Notice also that if $\dim(\chi_2)=0$ then $\chi_2=0\implies \chi=\mathbb{I}$ hence $X$ has only one elements which is a contradiction.

EDIT: $$\chi=\mathbb{I}+n_2\phi_2+... n_k\phi$$

where $n_i$ are nonnegative integers and $\phi_i$ are irreducible characters. $$\chi_2=\chi-\mathbb{I}=n_2\phi_2+...+n_k\phi_k$$

$$\dim(\chi_2)=\chi_2(e)=n_2\phi_2(e)+...n_k\phi_k(e)$$

if $0=\dim(\chi_2)$ then we must have $n_i=0$ for $i\geq 2$ which means $\chi=\mathbb{I}\implies$ $G$ fixes every elemets of $X$ which is not the case as $|X|>1$ and the action is transitive.

Notice that if a function is a linear combination of irreducible characters with non-negative integer coefficient (and at least one of them is positive) then the function is a character.

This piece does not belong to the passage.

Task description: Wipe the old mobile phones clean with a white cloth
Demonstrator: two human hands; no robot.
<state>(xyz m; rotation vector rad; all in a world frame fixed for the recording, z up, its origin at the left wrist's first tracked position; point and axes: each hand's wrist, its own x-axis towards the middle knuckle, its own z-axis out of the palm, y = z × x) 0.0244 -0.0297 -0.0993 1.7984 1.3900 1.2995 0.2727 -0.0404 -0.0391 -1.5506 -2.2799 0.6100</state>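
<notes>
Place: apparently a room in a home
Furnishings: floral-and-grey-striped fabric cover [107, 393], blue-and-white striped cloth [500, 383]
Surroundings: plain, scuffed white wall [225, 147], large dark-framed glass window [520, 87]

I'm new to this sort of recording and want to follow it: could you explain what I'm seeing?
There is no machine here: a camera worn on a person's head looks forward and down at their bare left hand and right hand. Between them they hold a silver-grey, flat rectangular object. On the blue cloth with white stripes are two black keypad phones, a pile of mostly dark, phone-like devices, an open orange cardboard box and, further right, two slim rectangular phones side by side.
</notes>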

Thus, $\chi_2$ is an character.

Edit $2$: Having $p:G\to Gl_n(\mathbb C)$ is equivalent that you have an $n$ dimensional $\mathbb C G$ module $V$ and vice versa.

Existence of $\phi_i$ (irreducable character) means that we have irreducable $\mathbb C G$ module $V_i$ and corresponding represantation $p_i:G\to Gl_{n_i}(\mathbb C)$.

A natural question is that can we find representation for $V_i\oplus V_j$ ?

\begin{pmatrix} p_i & \huge 0 \\ \huge 0 & p_j \\ \end{pmatrix} You can see that above is the representatin of $V_i\oplus V_j$. And the corresponding character is exactly $Tr(p_i)+Tr(p_j)=\phi_i+\phi_j$." By similiar reasoning $n\phi_i+m\phi_j$ is the character of the module

$$V_i\oplus ...V_i\oplus V_j\oplus....\oplus V_j$$

Where $V_i$ is summed $n$ times and $V_j$ is summed by $m$ times. (Of course $m,n$ are nonnegative integer and at least one of them is positive)

By above argument, you can see that linear combinations of characters by non-integers (at least one of them is positive) is a character.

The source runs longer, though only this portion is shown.